Estaba demasiado furioso como para hacer nada más que escupir maldiciones. No ganaba nada huyendo de los alguaciles, ya que mis atacantes conocían mi nombre, y terminarían por arrestarme. Tengo un testigo, pensé, que solucionará este embrollo en un instante. Pero entonces se me ocurrió que no sabía dónde estaba el resto de los conspiradores, y que Elias permanecía indefenso en el piso superior. Empecé a adelantarme, pero los dos alguaciles me agarraron por la espalda.

– Usted no va a ningún sitio -dijo el de aspecto cruel.
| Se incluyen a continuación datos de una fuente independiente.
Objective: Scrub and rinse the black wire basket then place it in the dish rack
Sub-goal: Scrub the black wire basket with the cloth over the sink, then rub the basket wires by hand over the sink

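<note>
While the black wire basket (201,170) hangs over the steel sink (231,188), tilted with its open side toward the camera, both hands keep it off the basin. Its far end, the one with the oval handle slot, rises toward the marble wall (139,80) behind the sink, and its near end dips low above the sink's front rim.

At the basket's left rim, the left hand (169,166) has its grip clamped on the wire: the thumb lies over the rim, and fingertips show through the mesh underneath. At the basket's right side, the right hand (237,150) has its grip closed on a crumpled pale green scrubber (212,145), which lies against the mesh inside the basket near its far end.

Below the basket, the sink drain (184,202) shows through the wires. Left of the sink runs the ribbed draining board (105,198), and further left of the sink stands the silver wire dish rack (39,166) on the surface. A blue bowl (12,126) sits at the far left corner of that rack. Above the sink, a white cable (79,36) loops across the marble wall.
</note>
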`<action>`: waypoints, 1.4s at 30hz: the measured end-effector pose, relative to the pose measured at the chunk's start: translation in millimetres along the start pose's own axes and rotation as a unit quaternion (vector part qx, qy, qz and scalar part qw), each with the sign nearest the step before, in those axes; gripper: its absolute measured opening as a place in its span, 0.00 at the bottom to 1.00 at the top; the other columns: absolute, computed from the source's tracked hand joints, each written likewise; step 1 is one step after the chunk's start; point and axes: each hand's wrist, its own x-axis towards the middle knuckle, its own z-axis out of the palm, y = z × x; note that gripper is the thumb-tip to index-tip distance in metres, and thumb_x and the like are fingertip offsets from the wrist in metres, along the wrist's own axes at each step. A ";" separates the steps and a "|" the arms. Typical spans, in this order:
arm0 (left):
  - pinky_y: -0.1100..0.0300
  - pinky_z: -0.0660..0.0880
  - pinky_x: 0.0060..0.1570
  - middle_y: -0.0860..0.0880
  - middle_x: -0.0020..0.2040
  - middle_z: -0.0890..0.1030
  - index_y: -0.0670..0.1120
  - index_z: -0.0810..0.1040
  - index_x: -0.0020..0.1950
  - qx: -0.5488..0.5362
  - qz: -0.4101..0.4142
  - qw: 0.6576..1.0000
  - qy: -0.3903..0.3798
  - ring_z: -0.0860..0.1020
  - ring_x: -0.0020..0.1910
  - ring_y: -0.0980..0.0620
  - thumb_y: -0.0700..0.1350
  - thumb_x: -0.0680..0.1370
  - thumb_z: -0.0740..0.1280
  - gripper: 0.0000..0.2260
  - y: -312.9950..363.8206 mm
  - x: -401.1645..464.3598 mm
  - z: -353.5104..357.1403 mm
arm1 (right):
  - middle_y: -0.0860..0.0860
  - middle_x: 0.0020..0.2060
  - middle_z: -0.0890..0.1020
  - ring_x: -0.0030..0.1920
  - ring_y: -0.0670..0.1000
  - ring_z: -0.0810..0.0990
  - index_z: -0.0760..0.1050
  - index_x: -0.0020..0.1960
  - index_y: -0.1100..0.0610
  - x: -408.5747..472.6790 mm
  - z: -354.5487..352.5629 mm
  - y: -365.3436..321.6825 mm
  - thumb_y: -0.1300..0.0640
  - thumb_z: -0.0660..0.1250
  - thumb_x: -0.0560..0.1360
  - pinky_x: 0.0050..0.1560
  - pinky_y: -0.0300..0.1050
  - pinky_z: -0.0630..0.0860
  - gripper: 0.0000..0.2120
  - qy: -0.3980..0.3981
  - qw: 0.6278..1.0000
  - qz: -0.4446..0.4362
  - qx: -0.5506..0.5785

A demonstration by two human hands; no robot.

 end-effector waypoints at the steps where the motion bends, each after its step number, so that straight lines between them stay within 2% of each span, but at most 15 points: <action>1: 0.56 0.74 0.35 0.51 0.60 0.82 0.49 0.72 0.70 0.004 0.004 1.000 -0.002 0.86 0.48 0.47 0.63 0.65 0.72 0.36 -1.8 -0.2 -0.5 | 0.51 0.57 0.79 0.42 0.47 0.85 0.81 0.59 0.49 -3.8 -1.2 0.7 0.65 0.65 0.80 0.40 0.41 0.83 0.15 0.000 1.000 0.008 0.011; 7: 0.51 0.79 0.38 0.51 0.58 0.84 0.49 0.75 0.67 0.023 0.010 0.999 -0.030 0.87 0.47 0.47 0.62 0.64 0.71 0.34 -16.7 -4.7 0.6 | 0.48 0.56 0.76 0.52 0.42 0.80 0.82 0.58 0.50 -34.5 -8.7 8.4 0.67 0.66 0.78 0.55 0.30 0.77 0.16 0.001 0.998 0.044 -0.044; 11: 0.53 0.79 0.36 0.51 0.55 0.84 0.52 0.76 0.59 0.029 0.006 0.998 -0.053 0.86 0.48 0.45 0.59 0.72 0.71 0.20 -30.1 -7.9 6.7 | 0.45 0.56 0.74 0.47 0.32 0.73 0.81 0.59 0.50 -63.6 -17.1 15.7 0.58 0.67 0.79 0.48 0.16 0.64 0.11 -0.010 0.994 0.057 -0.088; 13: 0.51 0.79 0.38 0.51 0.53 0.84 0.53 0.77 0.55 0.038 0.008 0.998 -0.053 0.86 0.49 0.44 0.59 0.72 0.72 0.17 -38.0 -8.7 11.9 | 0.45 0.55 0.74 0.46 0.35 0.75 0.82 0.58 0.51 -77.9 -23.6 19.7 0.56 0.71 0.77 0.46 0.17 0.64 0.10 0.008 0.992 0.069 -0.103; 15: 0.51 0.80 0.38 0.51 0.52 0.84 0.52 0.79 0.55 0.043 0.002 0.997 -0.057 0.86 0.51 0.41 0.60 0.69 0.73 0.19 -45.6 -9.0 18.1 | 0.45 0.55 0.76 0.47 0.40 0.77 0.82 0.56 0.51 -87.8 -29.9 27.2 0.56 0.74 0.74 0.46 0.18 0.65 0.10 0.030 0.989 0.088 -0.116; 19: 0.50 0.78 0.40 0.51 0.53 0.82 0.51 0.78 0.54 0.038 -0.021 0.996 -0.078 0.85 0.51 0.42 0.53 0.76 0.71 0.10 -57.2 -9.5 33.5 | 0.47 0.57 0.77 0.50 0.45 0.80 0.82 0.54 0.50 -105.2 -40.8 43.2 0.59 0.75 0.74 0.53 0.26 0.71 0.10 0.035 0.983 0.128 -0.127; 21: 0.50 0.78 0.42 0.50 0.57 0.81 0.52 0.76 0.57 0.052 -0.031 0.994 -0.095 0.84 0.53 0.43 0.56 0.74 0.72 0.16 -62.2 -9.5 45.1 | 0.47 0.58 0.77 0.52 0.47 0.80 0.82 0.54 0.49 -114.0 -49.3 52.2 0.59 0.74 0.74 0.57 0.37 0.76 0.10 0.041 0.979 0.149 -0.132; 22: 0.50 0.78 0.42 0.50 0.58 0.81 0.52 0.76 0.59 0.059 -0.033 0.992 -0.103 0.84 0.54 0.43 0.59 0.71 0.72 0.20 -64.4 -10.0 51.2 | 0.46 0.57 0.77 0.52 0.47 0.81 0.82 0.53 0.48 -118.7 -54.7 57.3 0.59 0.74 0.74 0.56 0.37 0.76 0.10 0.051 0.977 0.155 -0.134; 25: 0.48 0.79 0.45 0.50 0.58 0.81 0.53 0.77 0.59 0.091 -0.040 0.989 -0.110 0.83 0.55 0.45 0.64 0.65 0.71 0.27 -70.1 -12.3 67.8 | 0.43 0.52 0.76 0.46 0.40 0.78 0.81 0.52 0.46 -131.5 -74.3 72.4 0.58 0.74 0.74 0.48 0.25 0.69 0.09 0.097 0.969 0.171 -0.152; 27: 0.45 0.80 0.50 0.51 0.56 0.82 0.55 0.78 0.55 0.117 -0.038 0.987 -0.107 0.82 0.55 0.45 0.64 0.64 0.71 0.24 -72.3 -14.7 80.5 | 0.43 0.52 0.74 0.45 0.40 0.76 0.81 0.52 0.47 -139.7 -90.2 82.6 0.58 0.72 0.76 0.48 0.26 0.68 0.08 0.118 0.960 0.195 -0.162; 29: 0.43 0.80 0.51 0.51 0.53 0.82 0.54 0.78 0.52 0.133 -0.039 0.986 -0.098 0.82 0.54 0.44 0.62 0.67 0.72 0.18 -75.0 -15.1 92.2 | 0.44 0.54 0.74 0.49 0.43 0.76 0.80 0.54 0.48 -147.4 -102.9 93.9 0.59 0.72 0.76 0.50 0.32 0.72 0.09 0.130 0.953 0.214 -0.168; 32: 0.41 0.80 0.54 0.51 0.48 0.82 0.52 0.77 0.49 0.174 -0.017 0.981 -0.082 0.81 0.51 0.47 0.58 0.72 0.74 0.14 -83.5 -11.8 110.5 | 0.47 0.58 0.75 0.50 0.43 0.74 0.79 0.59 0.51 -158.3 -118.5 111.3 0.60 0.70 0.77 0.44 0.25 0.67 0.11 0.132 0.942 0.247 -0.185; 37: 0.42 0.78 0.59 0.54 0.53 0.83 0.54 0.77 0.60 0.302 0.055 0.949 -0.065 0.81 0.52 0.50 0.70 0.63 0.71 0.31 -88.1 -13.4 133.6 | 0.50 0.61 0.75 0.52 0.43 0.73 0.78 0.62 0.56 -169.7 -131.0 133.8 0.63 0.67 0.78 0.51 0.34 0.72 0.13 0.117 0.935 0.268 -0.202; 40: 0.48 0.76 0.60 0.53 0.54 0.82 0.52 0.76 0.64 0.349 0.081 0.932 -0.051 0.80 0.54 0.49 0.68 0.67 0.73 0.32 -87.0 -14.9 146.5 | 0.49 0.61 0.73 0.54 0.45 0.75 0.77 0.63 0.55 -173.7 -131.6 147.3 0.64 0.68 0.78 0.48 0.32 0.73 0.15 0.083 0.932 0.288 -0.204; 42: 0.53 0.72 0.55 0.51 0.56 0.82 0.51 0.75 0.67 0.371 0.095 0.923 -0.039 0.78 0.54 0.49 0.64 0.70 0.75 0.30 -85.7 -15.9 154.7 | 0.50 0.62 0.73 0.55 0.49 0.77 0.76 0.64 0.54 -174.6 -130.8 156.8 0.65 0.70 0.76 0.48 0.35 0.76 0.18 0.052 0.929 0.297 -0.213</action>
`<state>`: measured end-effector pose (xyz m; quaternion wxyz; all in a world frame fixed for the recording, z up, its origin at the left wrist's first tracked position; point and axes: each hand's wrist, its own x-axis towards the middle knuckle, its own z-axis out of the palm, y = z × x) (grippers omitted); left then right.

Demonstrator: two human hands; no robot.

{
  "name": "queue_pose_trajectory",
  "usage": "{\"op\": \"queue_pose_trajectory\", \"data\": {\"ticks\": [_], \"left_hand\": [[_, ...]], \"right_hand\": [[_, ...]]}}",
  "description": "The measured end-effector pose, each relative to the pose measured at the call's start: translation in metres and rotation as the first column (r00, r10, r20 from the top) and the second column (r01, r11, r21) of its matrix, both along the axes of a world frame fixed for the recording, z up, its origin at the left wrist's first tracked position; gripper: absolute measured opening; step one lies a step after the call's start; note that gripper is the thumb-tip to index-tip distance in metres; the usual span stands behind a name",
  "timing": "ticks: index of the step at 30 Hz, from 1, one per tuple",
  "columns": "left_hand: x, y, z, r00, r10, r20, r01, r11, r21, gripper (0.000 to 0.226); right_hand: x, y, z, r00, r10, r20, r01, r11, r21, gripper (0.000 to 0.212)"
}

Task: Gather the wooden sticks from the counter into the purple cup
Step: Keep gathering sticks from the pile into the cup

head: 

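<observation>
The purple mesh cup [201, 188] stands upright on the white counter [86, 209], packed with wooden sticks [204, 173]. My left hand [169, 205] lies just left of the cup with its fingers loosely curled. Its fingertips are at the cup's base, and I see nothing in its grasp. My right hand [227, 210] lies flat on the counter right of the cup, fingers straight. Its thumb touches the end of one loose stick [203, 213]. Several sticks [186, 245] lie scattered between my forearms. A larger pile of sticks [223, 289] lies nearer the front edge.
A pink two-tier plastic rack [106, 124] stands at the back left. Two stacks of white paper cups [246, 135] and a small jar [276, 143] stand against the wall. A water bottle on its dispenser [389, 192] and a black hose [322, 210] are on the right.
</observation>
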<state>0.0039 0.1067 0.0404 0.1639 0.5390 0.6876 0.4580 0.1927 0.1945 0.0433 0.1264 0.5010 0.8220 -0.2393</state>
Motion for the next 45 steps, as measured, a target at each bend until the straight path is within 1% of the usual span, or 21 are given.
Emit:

Intenté zafarme de ambos. Estaba seguro de que podría librarme de ellos si lograba reunir todas mis fuerzas, pero me sentía cansado y desalentado, y temía por mi amigo, tendido e indefenso, a quien podían estar cortándole el cuello en ese preciso momento. Mis débiles esfuerzos no lograron más que enfadar a los hombres que me sujetaban, y me retorcieron los brazos a la espalda en la más incómoda de las posturas. Eché una ojeada a la multitud, como para buscar ayuda, intentando encontrar a alguien que respondiera por mí. Al mirar, vi al mismísimo Noah Sarmento, alejado de la muchedumbre, mirándome fríamente con sus ojos hundidos. Nuestras miradas se encontraron por un instante, y en mi momento de pánico no se me ocurrió preguntarme qué estaría él haciendo allí, sólo que era empleado de mi tío y que me ayudaría. Pero en lugar de hacerlo se dio la vuelta. Su cara revelaba una especie de vergüenza endurecida.

El hombre que me había atacado estaba hablando con uno de los alguaciles, adornando la calumnia.

– Ese hombre de ahí es un villano -dije, señalando con la cabeza a mi acusador- y mi testigo está herido dentro del edificio y puede ser víctima de uno de sus compinches. Les ruego que aunque no me liberen, presten ayuda a mi amigo en el piso superior.

Los asesinatos tienen sobre las multitudes un efecto curioso. Nadie de la muchedumbre, no sé si me entenderán, alberga ningún deseo particular de colaborar, sólo desean ver algo realmente terrible, algo que haga que el resto de los hombres de la taberna se congreguen en torno a él mientras lo cuenta. De modo que la revelación de que había una víctima más aguardando a ser localizada mandó al grueso de la multitud dentro del edificio. Esperaba que su presencia fuera suficiente para proteger a Elias.

– ¿Alguien conoce a este hombre? -preguntó uno de los alguaciles a los rezagados, señalando al muerto.

– No -dijo mi acusador nerviosamente, como hablando con certeza en nombre de la docena aproximada de curiosos-. Nadie le conoce.

– Yo le conozco -declaró una voz.

Un hombre de avanzada edad se aproximó arrastrando los pies. Se mantenía erguido con ayuda de un bastón roto y agrietado, con aspecto de estar a punto de quebrarse bajo su peso.

– Sí, es el desgraciado que ha arruinado a mi sobrina -dijo-. Es un ladrón y un ratero, sí señor, y no me da ninguna pena verle ahí sin vida.

– ¿Cómo se llama? -preguntó el alguacil.

– Nadie sabe cómo se llama -interrumpió mi acusador. Miró con odio al viejo-. No haga caso de lo que dice este viejo. Está mal de la cabeza, si lo sabré yo.

– Tú sí que estás mal de la cabeza -le espetó el viejo-. A ti sí que no te he visto en mi vida.

– ¿Cómo se llama? -volvió a preguntarle el alguacil al viejo.

– El desgraciado de mierda ése es Bertie Fenn, si lo sabré yo.

Y mientras los alguaciles me llevaban consigo, y yo me angustiaba por la seguridad de Elias, no me satisfizo poco saber que acababa de matar al hombre que había atropellado a mi padre.